On implementing of nested pid namespaces support in CRIU
(checkpoint-restore in userspace tool) we run into
the situation, that it's impossible to create a task with
specific NSpid effectively. After commit 49f4d8b93ccf
"pidns: Capture the user namespace and filter ns_last_pid"
it is impossible to set ns_last_pid on any pid namespace,
except task's active pid_ns (before the commit it was possible
to set it for pid_ns_for_children). Thus, if a restored task
in a container has more than one pid_ns levels, the restorer
code must have a task helper for every pid namespace
of the task's pid_ns hierarhy.

This is a big problem, because of communication with
a helper for every pid_ns in the hierarchy is not cheap
and not performance-good. It implies many wakeups of helpers
to create a single task (independently, how you communicate
with the helpers). So, this patchset tries to decide the problem.

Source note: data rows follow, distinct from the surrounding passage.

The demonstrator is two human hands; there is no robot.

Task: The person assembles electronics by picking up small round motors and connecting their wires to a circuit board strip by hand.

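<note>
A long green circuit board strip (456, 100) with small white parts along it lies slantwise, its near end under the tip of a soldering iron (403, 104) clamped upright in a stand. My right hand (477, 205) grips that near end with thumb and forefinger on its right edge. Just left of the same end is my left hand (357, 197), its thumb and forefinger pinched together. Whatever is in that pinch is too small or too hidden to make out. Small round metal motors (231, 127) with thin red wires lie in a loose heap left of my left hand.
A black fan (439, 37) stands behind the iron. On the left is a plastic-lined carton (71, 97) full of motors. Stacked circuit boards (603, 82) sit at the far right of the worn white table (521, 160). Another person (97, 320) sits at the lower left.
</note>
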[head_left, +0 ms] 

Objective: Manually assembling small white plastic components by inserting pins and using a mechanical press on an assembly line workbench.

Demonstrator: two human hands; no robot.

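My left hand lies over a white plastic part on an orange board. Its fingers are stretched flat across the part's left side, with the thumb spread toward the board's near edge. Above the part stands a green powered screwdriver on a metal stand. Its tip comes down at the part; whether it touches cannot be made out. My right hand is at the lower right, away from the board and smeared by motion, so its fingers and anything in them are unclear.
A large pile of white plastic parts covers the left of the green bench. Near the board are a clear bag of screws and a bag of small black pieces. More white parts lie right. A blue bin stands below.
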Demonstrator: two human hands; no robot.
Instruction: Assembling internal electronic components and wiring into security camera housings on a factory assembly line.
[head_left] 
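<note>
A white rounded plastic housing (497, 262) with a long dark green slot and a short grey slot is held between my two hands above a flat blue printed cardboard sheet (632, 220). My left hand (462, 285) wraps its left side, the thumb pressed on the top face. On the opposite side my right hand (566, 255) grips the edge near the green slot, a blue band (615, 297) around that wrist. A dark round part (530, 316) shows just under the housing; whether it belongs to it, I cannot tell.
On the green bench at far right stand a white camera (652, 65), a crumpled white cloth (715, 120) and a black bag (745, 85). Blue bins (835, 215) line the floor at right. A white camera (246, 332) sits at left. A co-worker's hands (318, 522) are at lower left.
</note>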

It introduces a namespaces-specific ioctls and implements the
realization for pid_ns, which allows to write a vector of last
pids on pid_ns hierarchy.

The vector is passed as a ":"-delimited string with pids,
written in reverse order. The first number corresponds to
the opened namespace ns_last_pid, the second is to its parent, etc.
If you have the pid namespaces hierarchy like:

pid_ns1 (grand father)
  |
  v
pid_ns2 (father)
  |
  v
pid_ns3 (child)

and the ns of task's of pid_ns3 is open, then the corresponding
vector will be "last_ns_pid3:last_ns_pid2:last_ns_pid1". This
vector may be short and it may contain less levels, for example,
"last_ns_pid3:last_ns_pid2" or even "last_ns_pid3", in dependence
of which levels you want to populate. Numbers last_ns_pidX are
just numbers written in decimal form.

---

Kirill Tkhai (2):
      nsfs: Add namespace-specific ioctl (NS_SPECIFIC_IOC)
      pid_ns: Introduce ioctl to set vector of ns_last_pid's on ns hierarhy


 fs/nsfs.c                 |    4 ++
 include/linux/proc_ns.h   |    1 +
 include/uapi/linux/nsfs.h |   11 ++++++
 kernel/pid_namespace.c    |   88 +++++++++++++++++++++++++++++++++++++++++++++
 4 files changed, 104 insertions(+)

--
Signed-off-by: Kirill Tkhai <ktkhai@virtuozzo.com>

WARNING: multiple messages have this Message-ID (diff)
From: Kirill Tkhai <ktkhai@virtuozzo.com>
To: serge@hallyn.com, ebiederm@xmission.com, agruenba@redhat.com,
	linux-api@vger.kernel.org, oleg@redhat.com,
	linux-kernel@vger.kernel.org, paul@paul-moore.com,
	ktkhai@virtuozzo.com, viro@zeniv.linux.org.uk, avagin@openvz.org,
	linux-fsdevel@vger.kernel.org, mtk.manpages@gmail.com,
	akpm@linux-foundation.org, luto@amacapital.net,
	gorcunov@openvz.org, mingo@kernel.org, keescook@chromium.org
Subject: [PATCH 0/2] nsfs: Introduce ioctl to set vector of ns_last_pid's on pid ns hierarhy
Date: Mon, 17 Apr 2017 20:34:37 +0300	[thread overview]
Message-ID: <149245014695.17600.12640895883798122726.stgit@localhost.localdomain> (raw)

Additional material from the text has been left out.